### Work to be completed
Look for "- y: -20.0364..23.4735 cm" in the listing below, then copy exactly the line it appears in and all lines after it to the end, and nothing more.

### Given material
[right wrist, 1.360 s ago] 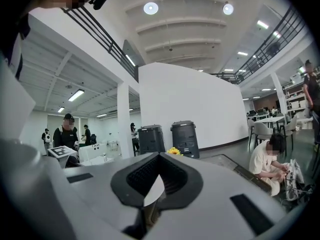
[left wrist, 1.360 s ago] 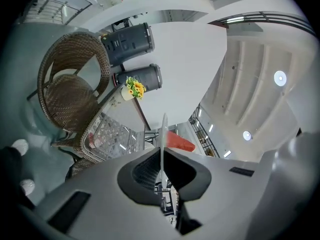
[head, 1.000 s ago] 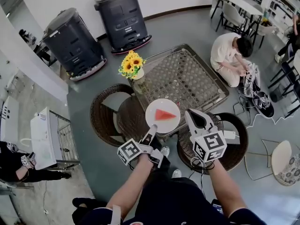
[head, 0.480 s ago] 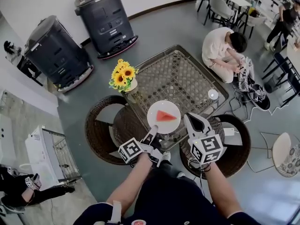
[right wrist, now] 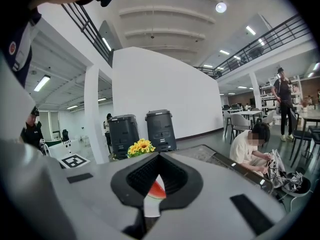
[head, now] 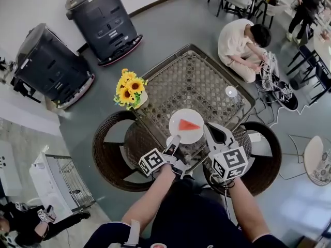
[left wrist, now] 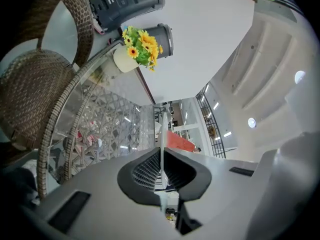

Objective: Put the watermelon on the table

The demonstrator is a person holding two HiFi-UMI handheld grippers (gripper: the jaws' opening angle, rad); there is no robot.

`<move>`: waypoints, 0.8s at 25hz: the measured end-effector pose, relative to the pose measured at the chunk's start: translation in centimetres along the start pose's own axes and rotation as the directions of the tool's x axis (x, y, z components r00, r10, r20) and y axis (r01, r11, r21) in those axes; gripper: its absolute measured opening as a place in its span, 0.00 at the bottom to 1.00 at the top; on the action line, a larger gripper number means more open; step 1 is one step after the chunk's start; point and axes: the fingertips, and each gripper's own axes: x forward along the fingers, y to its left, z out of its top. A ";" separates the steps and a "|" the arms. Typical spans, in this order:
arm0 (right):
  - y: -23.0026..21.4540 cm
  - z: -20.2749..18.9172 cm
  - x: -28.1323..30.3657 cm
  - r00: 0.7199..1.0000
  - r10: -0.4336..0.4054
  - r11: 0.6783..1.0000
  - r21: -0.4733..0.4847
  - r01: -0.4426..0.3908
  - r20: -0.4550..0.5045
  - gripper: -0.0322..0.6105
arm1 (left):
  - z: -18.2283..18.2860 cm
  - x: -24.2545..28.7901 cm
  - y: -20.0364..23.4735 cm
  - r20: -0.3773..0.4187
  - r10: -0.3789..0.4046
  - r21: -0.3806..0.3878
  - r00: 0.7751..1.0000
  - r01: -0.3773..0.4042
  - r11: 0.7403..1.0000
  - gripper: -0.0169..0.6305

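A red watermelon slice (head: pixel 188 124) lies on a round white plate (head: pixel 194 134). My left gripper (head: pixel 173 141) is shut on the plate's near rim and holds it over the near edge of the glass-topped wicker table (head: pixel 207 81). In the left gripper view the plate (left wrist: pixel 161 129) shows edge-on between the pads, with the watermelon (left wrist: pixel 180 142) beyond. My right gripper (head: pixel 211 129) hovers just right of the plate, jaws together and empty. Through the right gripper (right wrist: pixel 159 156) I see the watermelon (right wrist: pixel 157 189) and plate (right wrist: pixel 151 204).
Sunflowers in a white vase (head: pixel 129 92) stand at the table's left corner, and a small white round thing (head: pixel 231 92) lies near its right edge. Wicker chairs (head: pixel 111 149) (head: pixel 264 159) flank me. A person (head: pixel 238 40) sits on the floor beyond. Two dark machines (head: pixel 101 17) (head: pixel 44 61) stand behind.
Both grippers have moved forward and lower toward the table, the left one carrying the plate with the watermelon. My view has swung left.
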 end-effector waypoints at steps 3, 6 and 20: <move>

### Your response
  - y: -20.0364..23.4735 cm
  - r20: -0.3773..0.4187
  - r10: -0.3789..0.4046
  - r21: -0.3806..0.3878
  - r00: 0.7751..1.0000
  - r01: -0.3773..0.4042
  - r11: 0.7403..1.0000
  - gripper: -0.0169..0.6305

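A red watermelon slice (head: pixel 188 124) lies on a round white plate (head: pixel 194 134). My left gripper (head: pixel 173 141) is shut on the plate's near rim and holds it over the near edge of the glass-topped wicker table (head: pixel 207 81). In the left gripper view the plate (left wrist: pixel 161 129) shows edge-on between the pads, with the watermelon (left wrist: pixel 180 142) beyond. My right gripper (head: pixel 211 129) hovers just right of the plate, jaws together and empty. Through the right gripper (right wrist: pixel 159 156) I see the watermelon (right wrist: pixel 157 189) and plate (right wrist: pixel 151 204).
Sunflowers in a white vase (head: pixel 129 92) stand at the table's left corner, and a small white round thing (head: pixel 231 92) lies near its right edge. Wicker chairs (head: pixel 111 149) (head: pixel 264 159) flank me. A person (head: pixel 238 40) sits on the floor beyond. Two dark machines (head: pixel 101 17) (head: pixel 44 61) stand behind.
Both grippers have moved forward and lower toward the table, the left one carrying the plate with the watermelon. My view has swung left.
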 end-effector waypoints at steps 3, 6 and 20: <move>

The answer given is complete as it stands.